SPEAKER_06Wow. Well, I you you you wound up like I love this because you end up answering about four or five other questions I had just in that last in the last line. So you're making my job really easy. But one one thing I wanted to to to get some information or input on is say you you mentioned family members, and I also think of family members, I think of community members, and I think of society. And one reason I think of that was the my previous employer was Sound Mental Health, and I remember working fairly closely with someone who I think it was like a re-entry program, and she was her job was to get certain employers, like it could be Walgreens or Safeway or whoever, to employ people who had um a criminal record or had been incarcerated. And so it was very challenging at times because the people were just very resistant or there was a lack of trust, or and I know with family members as well, you know, okay, here comes Uncle Bob's getting out of prison, you know, he's been gone for five years. What are some of the tips I guess you can give both of you? On how we as individuals can be fair in in viewing people that have, you know, been where you've been.
SPEAKER_02I I would like to use an example, I think. Okay. Um, as as I guess my answer. Um I will say coming home, I was very hard on myself. I I had very high expectations. Um, and then there was like a large concern, right? I knew that there were gonna be a lot of no's. I knew it was gonna be hard, I was gonna have a hard time getting a job, finding housing, which I did. I struggled with those things. Um and I will say I got a job at a law firm. Um and I was very hesitant to take this job. Um, I actually didn't even want to interview with them. And it was like a friend that I knew um who knew about my background. They had been a volunteer in the prison. Um, and so they were like, no, like it's not a big deal. They don't care about your background, like they understand. And I'm like, no, like this is a law firm, like I'm like not gonna work here, they're not gonna trust me. Like, I'm not gonna be treated fairly, I'm gonna be judged, like all the things, right? Like, what happens if my probation officer shows up here, like in this type of environment? Like, I'm gonna get fired. Um and I will say, like, the biggest thing that somebody that that they did, and it was it, it was I think small to them, but big to me that somebody had to like put in perspective for me was my first day, they handed me keys to the building and a credit card. And I was like, they're gonna give me a credit card, like and they're gonna give me keys to the building. Um, like they they know about my background though, right? And I was like talking to somebody about this, and they were like, Yeah, Felicia, you're an employee just like everybody else. And so I think it's it's taking that perspective, right?
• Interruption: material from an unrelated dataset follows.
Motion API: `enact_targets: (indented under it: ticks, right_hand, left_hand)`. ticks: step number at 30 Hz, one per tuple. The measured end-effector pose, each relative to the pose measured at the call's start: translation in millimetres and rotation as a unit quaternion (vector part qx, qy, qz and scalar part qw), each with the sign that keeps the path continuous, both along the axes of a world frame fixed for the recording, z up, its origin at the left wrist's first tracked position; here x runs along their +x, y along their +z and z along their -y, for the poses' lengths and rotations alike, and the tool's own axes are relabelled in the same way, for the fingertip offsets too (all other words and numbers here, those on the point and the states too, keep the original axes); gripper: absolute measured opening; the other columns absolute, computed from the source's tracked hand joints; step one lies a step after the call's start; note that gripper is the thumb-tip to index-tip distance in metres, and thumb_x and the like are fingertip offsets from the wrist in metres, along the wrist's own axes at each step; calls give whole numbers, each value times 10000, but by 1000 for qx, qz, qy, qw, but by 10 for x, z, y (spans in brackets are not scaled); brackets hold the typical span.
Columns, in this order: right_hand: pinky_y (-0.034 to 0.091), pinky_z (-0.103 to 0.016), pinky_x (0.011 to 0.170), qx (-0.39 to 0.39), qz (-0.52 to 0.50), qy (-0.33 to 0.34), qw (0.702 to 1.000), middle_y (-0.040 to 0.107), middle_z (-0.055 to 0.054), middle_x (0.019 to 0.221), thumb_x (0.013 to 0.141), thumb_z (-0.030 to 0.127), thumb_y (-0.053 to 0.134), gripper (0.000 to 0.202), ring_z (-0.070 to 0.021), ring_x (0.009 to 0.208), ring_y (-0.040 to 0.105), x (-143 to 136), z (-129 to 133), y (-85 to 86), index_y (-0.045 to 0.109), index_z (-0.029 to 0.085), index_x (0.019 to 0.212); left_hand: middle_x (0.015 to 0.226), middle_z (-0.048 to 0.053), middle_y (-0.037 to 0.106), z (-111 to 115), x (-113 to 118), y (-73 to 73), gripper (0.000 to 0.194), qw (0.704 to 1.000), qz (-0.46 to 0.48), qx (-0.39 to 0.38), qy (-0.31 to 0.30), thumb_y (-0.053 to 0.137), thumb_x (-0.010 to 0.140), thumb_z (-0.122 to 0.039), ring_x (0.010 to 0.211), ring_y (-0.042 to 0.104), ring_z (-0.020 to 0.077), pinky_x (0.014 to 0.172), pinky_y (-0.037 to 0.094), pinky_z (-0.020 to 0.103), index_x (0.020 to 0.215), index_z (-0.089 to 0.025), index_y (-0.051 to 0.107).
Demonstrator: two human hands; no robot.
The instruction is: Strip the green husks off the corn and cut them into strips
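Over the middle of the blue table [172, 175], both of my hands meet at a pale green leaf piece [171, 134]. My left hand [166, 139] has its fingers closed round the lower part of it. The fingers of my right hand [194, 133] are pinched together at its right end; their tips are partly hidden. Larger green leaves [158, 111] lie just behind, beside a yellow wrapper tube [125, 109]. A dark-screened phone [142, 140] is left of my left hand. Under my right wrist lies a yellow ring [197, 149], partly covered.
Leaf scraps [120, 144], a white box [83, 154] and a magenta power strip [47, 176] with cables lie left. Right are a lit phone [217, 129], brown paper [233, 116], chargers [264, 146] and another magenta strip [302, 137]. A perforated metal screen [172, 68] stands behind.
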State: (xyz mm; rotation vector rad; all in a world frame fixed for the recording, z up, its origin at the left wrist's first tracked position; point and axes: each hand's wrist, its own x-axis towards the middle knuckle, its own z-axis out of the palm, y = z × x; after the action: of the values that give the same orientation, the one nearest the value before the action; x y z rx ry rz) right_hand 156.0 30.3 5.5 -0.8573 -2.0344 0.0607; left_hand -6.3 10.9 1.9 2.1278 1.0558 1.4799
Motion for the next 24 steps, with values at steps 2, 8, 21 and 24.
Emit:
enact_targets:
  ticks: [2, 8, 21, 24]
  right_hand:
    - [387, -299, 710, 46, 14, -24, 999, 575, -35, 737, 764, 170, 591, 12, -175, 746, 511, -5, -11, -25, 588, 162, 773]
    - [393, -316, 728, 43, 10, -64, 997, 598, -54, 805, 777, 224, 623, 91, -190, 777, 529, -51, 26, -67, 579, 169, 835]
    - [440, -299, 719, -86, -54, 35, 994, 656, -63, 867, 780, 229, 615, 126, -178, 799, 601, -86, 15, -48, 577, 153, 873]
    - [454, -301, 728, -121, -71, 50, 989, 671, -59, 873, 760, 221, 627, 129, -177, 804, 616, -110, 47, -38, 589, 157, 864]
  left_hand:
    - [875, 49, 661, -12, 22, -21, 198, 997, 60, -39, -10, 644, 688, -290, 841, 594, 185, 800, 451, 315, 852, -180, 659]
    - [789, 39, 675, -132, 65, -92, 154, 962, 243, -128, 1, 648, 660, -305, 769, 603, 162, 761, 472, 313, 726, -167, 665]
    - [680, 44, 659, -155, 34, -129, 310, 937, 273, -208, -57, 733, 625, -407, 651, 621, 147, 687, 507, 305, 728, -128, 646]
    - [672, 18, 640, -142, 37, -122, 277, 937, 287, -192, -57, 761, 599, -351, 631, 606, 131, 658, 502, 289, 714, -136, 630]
Like we are people, we are people just like everybody else, and all we're asking is to be treated like everybody else. If you are gonna hire me, then I am qualified to do my job. If I'm qualified to do my job, then I should be treated just like everybody else. There shouldn't be any special circumstances of like, oh, she get doesn't get a credit card because of this or whatever the things be, right? Like it is to treat somebody just as you would treat anybody else. Um, I think that that's the the biggest thing that you can do um when it comes to like thinking about trust and thinking about somebody coming home is treat them like they're normal.
SPEAKER_06Yeah, yeah.
SPEAKER_04If I could add to that, I would say that like we as community members have a responsibility to like help reintegrate um other community, our community members who are returning home. Um just like there are you know reintegration programs for people from you know different areas of life from different professions, such as the military, um, who need you know a little bit of extra support when coming back home from combat or you know, just reintegrating back into normal civilian life. I would say that the tr same is true for people who are coming home from incarceration, right? They've been in a setting, they've been in an environment that is different, um, has a different set of rules, and they want to they want to succeed, like they want to be a part of uh the community, they want to be um uh treated as equals, right? We all want love, we all want, you know, connection, we all want uh care, we all deserve those things. Um and I think that when we shift the way that we look at uh people who are returning home as just people who are returning home and who may need a little bit of extra support, um, then that'll shift um that'll shift so much in our culture around how we um treat, support, look at uh people who have uh been incarcerated and who have been impacted by incarceration. And let me just say that that number is in the millions, right? It's not just it's not just a few people here and there. Like there are people that I would venture to say, I would venture to say that most of us on this phone call know at least one person who has been impacted by incarceration, or we if not directly know a person, we know somebody else who has a friend or family member or loved one uh who has been directly impacted by incarceration. So this is something that touches all of us.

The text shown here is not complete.